Thursday 3rd August 2017, 11.55am (day 2,170)
I sympathise. I’m sure we’ve all been there.
Back out into the mountains — for a long and rather difficult walk from Coniston to Eskdale. This shot was taken towards the end, by which time I had already done 12 miles and was feeling rather knackered. The sheep seen here probably wondered what I was doing out on their heaf. I was wondering this too, to some extent.
Spent a little while today watching this bird (probably a jackdaw although I have given up trying to identify these species accurately) working out how it could get at the bounty inside this rubbish skip with its marginally open lid. This was the moment of triumph.
Anthropomorphism: the attribution of human characteristics or behaviour to an animal or object. Hard to avoid, particularly if you are the maker of a Disney movie. But I still say this fly looks proud enough to me. And like it’s enjoying the sunshine.
Another one of these time-of-year things, annual photographic events — you’ve seen this flower (wood cranesbill) before, not to mention insects plunging themselves within, to extract the bounty.
Continuing to clear the allotment, I find this cobweb behind the most concealed of our collection of water butts. I like its dappling by sunlight and the way that tiny flower has fallen onto and nestled into it, pushing down delicately, like it’s a meniscus or the most fragile of hammocks one can imagine.

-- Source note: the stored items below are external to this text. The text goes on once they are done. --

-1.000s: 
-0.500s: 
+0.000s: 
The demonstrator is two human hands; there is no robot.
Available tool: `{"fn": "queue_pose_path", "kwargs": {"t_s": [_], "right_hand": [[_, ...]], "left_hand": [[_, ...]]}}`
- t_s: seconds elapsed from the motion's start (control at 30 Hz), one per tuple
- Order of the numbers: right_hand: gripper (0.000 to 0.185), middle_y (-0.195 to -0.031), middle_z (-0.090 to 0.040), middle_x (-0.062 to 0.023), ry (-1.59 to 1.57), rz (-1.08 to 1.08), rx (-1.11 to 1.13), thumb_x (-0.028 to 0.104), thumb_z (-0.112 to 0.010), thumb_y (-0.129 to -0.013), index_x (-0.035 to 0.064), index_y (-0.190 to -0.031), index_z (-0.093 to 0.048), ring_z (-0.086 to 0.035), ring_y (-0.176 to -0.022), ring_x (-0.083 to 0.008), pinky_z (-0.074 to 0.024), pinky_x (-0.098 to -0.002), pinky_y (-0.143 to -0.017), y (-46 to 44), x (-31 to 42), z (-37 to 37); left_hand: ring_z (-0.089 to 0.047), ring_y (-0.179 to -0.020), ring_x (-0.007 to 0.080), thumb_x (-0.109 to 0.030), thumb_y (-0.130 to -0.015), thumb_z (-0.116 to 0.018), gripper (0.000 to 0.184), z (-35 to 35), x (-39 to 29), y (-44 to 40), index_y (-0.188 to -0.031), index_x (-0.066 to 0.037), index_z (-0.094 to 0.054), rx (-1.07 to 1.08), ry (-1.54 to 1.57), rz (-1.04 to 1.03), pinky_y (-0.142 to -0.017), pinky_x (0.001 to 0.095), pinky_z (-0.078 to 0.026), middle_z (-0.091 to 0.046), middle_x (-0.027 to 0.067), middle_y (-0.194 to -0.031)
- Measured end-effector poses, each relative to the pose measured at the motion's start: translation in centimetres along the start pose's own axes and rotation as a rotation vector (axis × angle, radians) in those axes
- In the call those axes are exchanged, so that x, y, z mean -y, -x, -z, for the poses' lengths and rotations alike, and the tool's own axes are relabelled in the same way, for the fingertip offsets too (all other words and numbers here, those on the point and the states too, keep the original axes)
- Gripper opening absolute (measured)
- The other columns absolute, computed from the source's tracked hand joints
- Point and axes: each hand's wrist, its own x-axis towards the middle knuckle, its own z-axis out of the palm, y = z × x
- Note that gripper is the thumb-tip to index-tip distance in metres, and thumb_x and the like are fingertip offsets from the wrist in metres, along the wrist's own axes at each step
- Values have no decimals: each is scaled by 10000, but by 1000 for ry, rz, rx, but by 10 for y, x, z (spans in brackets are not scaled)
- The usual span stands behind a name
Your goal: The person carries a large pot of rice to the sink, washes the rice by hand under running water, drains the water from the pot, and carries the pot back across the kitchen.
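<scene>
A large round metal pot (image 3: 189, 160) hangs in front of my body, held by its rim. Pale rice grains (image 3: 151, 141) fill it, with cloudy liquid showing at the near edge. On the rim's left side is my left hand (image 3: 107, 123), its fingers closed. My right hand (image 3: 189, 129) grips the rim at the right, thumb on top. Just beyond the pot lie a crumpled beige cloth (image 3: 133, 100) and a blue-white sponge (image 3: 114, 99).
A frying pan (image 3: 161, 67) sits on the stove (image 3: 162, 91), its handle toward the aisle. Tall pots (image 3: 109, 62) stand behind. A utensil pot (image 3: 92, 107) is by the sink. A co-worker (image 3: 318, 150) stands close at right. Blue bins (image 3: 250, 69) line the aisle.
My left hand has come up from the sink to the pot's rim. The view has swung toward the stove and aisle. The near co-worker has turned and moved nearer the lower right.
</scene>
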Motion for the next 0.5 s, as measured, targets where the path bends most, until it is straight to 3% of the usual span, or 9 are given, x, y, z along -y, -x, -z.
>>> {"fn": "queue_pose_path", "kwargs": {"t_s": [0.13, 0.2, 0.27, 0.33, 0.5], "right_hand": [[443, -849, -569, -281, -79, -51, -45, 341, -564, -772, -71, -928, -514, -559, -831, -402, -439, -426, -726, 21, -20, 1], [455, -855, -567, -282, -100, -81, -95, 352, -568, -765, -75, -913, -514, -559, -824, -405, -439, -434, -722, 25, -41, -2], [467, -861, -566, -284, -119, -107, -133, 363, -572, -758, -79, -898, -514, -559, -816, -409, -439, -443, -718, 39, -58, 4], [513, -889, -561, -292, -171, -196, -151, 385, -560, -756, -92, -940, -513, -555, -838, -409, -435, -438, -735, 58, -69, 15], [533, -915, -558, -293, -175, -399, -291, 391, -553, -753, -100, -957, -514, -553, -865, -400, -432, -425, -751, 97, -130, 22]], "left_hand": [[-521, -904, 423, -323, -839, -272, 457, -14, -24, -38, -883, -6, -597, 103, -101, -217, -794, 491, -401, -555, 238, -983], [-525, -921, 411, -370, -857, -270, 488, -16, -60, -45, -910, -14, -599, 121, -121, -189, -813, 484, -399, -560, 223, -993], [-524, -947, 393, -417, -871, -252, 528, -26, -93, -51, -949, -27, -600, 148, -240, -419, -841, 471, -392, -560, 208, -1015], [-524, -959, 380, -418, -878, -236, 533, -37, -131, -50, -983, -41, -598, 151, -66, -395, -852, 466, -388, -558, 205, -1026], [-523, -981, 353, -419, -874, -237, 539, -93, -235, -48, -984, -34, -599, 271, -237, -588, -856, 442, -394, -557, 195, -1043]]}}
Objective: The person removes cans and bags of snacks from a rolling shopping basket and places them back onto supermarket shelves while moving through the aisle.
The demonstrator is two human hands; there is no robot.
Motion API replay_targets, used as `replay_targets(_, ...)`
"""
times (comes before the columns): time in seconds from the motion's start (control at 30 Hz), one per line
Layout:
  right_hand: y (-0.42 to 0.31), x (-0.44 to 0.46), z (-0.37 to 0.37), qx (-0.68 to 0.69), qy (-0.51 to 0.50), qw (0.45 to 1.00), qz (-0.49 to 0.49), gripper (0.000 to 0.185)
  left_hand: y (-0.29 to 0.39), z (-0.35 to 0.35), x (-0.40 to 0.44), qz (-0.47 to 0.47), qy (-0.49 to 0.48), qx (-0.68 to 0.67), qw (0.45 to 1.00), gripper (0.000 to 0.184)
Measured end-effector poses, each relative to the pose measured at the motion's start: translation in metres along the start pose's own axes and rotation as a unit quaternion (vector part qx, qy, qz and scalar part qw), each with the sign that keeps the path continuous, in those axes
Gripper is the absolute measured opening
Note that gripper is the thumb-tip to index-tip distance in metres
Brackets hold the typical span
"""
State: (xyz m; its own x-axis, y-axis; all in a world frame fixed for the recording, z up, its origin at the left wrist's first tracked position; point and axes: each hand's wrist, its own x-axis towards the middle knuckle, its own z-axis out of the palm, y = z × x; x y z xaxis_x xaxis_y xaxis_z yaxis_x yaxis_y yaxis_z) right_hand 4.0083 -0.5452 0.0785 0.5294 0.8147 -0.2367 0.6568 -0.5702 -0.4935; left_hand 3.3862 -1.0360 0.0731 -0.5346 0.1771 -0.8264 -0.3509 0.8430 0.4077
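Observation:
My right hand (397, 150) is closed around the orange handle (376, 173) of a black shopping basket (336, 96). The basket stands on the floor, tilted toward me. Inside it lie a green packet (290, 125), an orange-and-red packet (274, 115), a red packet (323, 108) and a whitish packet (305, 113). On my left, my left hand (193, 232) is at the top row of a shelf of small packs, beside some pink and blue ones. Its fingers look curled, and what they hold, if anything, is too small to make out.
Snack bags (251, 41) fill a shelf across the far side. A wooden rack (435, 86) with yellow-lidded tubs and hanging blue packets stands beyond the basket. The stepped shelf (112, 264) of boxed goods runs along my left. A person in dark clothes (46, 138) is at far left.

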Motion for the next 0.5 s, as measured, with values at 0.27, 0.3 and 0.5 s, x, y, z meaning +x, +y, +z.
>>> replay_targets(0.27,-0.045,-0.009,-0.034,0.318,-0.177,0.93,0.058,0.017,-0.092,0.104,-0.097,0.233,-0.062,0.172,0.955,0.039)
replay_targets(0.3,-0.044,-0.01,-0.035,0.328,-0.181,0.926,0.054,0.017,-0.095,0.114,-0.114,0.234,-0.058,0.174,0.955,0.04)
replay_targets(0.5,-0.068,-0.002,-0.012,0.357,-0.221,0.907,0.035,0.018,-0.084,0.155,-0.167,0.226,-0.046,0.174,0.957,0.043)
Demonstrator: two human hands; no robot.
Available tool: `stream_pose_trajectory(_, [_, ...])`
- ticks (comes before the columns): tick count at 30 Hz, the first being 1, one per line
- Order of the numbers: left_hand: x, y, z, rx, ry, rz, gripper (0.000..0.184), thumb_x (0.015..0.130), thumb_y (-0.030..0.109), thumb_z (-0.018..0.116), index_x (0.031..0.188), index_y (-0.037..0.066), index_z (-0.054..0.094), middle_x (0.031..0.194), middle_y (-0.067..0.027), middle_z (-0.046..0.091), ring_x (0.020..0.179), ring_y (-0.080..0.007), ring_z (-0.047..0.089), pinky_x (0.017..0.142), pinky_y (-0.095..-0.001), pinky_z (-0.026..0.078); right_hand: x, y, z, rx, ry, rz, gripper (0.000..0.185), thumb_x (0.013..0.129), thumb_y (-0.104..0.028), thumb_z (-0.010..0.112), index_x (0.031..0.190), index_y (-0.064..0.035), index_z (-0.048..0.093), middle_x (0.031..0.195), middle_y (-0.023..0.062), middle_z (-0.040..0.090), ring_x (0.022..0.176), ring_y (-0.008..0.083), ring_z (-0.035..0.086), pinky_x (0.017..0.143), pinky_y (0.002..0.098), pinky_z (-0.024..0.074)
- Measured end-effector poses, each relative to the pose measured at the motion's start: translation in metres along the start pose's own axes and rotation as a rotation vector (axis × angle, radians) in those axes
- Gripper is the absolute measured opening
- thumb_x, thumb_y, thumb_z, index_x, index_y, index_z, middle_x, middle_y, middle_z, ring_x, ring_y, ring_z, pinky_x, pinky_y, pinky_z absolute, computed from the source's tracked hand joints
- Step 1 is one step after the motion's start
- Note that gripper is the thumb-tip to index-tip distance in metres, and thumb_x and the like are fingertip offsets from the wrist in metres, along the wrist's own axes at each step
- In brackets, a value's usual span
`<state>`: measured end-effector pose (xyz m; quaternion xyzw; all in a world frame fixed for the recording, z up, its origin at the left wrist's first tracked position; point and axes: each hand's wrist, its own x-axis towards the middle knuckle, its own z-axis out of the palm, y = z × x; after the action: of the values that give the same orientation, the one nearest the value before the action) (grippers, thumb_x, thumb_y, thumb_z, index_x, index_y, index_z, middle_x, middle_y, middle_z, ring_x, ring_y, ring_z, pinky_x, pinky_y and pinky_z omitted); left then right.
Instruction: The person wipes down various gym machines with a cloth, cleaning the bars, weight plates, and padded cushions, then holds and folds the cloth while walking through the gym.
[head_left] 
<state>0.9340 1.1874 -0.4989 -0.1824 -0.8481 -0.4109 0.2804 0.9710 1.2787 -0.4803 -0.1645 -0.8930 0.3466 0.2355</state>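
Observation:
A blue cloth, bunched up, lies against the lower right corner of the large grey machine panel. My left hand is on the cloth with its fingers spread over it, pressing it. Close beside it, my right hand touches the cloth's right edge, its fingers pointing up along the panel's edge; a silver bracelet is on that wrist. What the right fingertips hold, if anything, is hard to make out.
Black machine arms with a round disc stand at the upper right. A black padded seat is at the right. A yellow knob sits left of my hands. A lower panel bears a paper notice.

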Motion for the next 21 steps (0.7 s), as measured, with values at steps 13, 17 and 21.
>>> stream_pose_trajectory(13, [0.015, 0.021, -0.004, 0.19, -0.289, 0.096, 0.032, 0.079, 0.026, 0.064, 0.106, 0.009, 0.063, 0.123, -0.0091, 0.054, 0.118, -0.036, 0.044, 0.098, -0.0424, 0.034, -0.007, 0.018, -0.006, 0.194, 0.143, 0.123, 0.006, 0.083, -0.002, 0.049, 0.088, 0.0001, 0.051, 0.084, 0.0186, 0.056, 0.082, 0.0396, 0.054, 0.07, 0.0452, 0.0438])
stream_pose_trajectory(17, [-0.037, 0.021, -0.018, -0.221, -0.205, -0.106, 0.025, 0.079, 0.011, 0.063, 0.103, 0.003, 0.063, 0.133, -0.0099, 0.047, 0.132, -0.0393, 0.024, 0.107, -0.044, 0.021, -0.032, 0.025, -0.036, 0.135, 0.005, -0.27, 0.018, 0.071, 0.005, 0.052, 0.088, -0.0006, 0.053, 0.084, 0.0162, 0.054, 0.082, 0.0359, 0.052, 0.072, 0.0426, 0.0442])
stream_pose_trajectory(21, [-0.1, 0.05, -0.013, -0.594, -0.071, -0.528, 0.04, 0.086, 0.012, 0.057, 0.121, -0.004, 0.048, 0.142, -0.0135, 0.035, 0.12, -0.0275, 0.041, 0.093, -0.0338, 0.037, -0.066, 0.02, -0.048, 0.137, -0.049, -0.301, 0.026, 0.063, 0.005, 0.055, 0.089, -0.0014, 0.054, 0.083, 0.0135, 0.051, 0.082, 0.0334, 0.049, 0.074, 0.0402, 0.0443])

The garden is a riot of vegetation; only most of it is growing in places it shouldn’t, the consequence of a month of neglect. A weekend of agricultural labour looms. Attractive as it is this unidentified plant will be categorised as weed; its days are numbered.
The weather may not have been all that great for us humans but I doubt a sheep judges their quality of life with respect to much more than the food spread out around them — and in that regard, this sheep clearly has things very fine indeed, going by the smile on its face. Taken on the very edge of the Lake District, the hill of Cunswick Scar, near Kendal.
Things have been happening in the outside world of course, but on a purely personal level it’s been an uneventful period: 12 of the last 16 pictures taken in Hebden Bridge. Went on a walk today mainly to give myself something to photograph; the buttercups helped it work out. I’m off on my travels again tomorrow however.
Dropping down from Sergeant Man to Tarn Crag, in Easdale in the Lake District, I saw ahead a small herd of young deer, about three hundred yards ahead. I stopped to get the camera out. They stopped and looked at me for a while; I mean, look at this picture, they clearly know I’m there. They sized me up. I sized them up. Got a few shots. Then off they went, to do whatever they do during the daytime, and I carried on my way. Everyone was satisfied with the transaction I think.